Approaching the security desk, Gerry swiped his right wrist over a small red box. Inside, a laser scanner interfaced with his ID wrist-chip and the identification routine of his AIA to generate a unique security code. Without looking at Gerry, the barely interested receptionist dictated the resulting random number to the computer.
The computer bleeped twice.
“I’m sorry, sir. You don’t have access.”
Gerry was already making his way past the desk with his hand out for the gate when he stopped and turned. He thought he’d misheard. He’d been through this gate hundreds of times. He looked at the receptionist, trying to tell if he was being played for a fool.
The receptionist simply pointed to the red flashing warning on the holoscreen.
“Sir, you don’t have sufficient clearance. Please exit the building.”
The AIA must have registered Gerry’s D-Lottery status with the network already.
Gerry shook his head. Surely it had to be some kind of joke?
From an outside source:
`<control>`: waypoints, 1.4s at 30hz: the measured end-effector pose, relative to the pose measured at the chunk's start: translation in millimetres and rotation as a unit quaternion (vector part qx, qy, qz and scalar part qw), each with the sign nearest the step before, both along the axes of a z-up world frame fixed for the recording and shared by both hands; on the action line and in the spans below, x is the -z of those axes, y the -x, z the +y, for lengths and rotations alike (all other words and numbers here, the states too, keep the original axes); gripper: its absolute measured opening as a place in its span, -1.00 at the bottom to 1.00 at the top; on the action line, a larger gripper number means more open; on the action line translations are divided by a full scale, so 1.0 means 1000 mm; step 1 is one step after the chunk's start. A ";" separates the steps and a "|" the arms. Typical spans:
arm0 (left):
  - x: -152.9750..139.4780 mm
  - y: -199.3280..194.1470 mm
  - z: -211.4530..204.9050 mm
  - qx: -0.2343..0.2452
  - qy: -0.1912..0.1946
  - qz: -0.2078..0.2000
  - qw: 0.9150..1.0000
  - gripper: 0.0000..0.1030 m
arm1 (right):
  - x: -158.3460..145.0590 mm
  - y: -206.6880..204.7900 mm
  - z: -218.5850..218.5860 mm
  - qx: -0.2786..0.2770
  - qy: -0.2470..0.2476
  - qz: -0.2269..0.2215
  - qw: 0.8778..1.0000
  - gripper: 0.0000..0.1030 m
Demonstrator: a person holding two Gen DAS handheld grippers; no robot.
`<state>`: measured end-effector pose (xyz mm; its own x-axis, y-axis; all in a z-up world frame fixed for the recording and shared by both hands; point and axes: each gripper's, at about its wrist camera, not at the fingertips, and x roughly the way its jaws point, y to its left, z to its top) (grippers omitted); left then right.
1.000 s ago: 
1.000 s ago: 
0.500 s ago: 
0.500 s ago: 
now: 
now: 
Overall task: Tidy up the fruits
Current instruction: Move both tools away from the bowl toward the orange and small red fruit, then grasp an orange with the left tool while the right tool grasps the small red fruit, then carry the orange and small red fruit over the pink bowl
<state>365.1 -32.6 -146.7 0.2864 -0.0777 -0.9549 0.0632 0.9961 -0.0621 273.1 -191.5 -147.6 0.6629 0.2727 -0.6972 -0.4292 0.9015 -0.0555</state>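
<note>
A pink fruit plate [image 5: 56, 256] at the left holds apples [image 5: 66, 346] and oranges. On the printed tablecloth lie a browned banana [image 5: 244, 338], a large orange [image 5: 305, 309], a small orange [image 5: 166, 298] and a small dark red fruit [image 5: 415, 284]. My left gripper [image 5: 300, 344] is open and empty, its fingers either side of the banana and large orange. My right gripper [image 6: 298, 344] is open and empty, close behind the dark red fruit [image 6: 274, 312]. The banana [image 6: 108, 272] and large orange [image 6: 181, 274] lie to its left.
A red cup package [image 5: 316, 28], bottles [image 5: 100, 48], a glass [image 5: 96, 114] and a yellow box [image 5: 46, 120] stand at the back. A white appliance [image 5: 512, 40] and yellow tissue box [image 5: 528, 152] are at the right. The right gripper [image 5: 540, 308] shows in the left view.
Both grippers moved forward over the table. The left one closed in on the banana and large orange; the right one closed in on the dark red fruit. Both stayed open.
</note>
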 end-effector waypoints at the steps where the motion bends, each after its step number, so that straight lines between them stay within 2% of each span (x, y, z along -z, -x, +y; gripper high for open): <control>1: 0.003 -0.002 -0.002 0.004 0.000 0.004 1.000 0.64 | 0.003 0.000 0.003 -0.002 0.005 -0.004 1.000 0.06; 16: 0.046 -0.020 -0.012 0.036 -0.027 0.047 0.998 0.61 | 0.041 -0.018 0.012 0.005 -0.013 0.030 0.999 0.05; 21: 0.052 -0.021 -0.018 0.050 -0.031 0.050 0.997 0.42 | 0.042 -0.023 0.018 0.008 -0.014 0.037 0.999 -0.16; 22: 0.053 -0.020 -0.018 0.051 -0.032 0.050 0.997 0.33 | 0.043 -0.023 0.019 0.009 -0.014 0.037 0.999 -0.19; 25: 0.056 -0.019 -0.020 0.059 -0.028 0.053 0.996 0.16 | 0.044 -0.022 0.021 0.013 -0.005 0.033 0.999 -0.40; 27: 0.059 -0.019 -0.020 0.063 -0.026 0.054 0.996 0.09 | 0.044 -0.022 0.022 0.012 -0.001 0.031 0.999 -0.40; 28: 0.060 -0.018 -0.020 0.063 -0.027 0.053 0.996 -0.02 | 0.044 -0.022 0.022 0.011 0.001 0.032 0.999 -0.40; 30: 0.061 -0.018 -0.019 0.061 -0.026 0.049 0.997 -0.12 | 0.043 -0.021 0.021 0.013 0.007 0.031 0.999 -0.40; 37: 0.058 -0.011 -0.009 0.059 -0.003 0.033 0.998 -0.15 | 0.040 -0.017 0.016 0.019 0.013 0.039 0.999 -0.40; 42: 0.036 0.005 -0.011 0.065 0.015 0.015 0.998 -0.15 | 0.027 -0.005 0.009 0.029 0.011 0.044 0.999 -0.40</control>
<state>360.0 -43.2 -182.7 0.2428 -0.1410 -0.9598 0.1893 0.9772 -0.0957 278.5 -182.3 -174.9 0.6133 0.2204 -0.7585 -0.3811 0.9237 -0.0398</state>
He fully expected to see Jasper, or even his boss, giggling away in some corner. But the entrance area was empty apart from the well-groomed young man behind the desk. He sat bolt upright with perfect posture, black hair greased back in a slick, modern style. He arched a plucked eyebrow expectantly, as though he were someone important. All privilege, all class, but no skill or talent, just your typical City Earth oxygen thief—which made matters worse when oxygen was a managed resource.
“Steven, isn’t it?” Gerry said. “You went to school with my eldest daughter, Caitlyn. Surely you recognise me?”
“Your ID does not have the appropriate clearance,” he replied, still not engaging.
“Please. Just try again?” Gerry tugged at the bangle on his wrist, tapping his foot on the floor. Anything to remain calm, pleasant. He had to give the benefit of the doubt. The kid was just doing his job… tap, tap, tap.